··· COLLECTED MATERIAL

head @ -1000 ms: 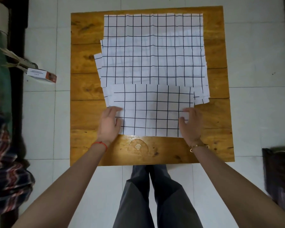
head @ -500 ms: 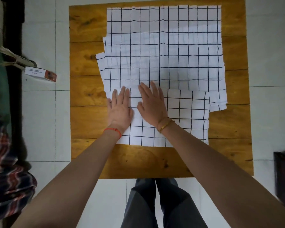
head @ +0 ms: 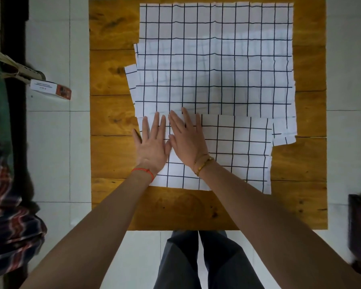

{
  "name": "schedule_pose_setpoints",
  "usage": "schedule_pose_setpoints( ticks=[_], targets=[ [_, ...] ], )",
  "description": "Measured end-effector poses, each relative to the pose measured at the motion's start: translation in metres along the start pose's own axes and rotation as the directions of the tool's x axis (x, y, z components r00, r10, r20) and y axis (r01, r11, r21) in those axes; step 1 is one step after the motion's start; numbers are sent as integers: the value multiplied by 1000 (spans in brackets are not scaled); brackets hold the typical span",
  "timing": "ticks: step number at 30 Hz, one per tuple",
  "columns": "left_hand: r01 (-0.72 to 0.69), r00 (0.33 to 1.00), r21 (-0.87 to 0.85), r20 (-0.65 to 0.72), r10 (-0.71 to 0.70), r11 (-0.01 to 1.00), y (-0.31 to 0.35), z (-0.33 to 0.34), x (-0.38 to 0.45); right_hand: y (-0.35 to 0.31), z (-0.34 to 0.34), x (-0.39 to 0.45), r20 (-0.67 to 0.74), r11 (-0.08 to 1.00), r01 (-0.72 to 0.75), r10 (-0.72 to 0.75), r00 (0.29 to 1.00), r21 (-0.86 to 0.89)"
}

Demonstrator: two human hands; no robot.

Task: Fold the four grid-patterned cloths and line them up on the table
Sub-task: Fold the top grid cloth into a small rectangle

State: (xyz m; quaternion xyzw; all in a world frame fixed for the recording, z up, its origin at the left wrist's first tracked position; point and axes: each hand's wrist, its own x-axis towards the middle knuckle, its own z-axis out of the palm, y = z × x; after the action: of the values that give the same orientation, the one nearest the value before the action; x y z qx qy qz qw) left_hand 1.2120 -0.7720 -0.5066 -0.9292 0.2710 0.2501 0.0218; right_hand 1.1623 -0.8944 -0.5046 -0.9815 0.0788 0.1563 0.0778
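Pale floor tiles surround the square wooden table (head: 111, 122), where the left hand (head: 151, 144) and right hand (head: 188, 138) press flat, fingers straight, side by side on the folded white black-gridded cloth (head: 238, 155), likely smoothing its crease, unfolded cloths (head: 215, 59) just beyond the fingertips.

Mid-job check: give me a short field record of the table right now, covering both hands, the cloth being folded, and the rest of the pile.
left hand: flat, fingers straight, pressing the folded cloth's left end
right hand: flat beside it, pressing the same cloth
folded cloth: near side of the wooden table, overlapping the pile's near edge
unfolded cloths: spread flat in an offset stack; count unclear
lined up: nothing yet
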Motion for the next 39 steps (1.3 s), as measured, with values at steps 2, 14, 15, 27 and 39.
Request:
schedule_pose_setpoints(
  ticks=[2, 14, 15, 27, 39],
  targets=[
    [2, 1000, 17, 0, -2, 1000, -1, 1, -1, 4, 0, -2, -6, 1000, -22, 22, 1000, 19],
    [25, 999, 36, 27, -26, 999, 0, 2, -2, 83, 14, -59, -49, 972, -233, 234, 971, 26],
    [23, 999, 38, 32, -24, 999, 0, 2, -2, 91, 15, -64, -45, 967, -252, 253, 966, 27],
    [20, 998, 22, 58, -21, 1000, 2, -2, -3, 169, 21, -109, -35, 874, -483, 485, 874, 53],
    [71, 996, -48, 58, -69, 996, 9, -12, -3, 184, 20, -115, -8, 874, -482, 483, 876, 61]
  ],
)
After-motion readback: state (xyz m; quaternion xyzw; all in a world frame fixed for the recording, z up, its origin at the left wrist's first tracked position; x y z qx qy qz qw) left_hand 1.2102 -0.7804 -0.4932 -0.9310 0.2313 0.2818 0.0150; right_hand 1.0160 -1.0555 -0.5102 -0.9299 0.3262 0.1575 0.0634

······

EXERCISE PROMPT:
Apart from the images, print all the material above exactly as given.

RESULT OF THE TASK:
head @ -1000 ms: 
head @ -500 ms: 
head @ +0 ms: 

{
  "name": "schedule_pose_setpoints",
  "usage": "schedule_pose_setpoints( ticks=[_], targets=[ [_, ...] ], )",
  "description": "Measured end-effector poses, each relative to the pose measured at the motion's start: translation in metres along the start pose's own axes and rotation as the directions of the tool's x axis (x, y, z components r00, r10, r20) and y axis (r01, r11, r21) in those axes; step 1 is one step after the motion's start; numbers are sent as integers: the value multiplied by 1000 (spans in brackets are not scaled); brackets hold the typical span",
  "timing": "ticks: step number at 30 Hz, one per tuple",
  "columns": "left_hand: r01 (-0.72 to 0.69), r00 (0.33 to 1.00), r21 (-0.87 to 0.85), r20 (-0.65 to 0.72), r10 (-0.71 to 0.70), r11 (-0.01 to 1.00), y (-0.31 to 0.35), z (-0.33 to 0.34), x (-0.38 to 0.45); right_hand: y (-0.35 to 0.31), z (-0.34 to 0.34), x (-0.39 to 0.45), r20 (-0.67 to 0.74), r11 (-0.08 to 1.00), r01 (-0.72 to 0.75), r10 (-0.72 to 0.75), r00 (0.29 to 1.00), r21 (-0.86 to 0.89)"
}

Demonstrator: two human hands; no robot.

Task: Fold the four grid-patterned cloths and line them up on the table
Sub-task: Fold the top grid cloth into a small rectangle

State: (xyz m; quaternion xyzw; all in a world frame fixed for the recording, z up, its origin at the left wrist's first tracked position; point and axes: each hand's wrist, its own x-axis towards the middle knuckle, its own z-axis out of the palm, y = z × x; after the action: of the values that give the same orientation, the one nearest the value before the action; x y z qx qy qz qw) left_hand 1.2120 -0.7720 -0.5066 -0.9292 0.2710 0.2501 0.0218; right_hand 1.1623 -0.8944 -0.5046 -0.9815 0.0788 0.1563 0.0778
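Pale floor tiles surround the square wooden table (head: 111, 122), where the left hand (head: 151, 144) and right hand (head: 188, 138) press flat, fingers straight, side by side on the folded white black-gridded cloth (head: 238, 155), likely smoothing its crease, unfolded cloths (head: 215, 59) just beyond the fingertips.

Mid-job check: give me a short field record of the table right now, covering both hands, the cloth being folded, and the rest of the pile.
left hand: flat, fingers straight, pressing the folded cloth's left end
right hand: flat beside it, pressing the same cloth
folded cloth: near side of the wooden table, overlapping the pile's near edge
unfolded cloths: spread flat in an offset stack; count unclear
lined up: nothing yet
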Motion for the next 39 steps (1.3 s), as measured, with values at steps 2, 14, 15, 27 and 39.
Request:
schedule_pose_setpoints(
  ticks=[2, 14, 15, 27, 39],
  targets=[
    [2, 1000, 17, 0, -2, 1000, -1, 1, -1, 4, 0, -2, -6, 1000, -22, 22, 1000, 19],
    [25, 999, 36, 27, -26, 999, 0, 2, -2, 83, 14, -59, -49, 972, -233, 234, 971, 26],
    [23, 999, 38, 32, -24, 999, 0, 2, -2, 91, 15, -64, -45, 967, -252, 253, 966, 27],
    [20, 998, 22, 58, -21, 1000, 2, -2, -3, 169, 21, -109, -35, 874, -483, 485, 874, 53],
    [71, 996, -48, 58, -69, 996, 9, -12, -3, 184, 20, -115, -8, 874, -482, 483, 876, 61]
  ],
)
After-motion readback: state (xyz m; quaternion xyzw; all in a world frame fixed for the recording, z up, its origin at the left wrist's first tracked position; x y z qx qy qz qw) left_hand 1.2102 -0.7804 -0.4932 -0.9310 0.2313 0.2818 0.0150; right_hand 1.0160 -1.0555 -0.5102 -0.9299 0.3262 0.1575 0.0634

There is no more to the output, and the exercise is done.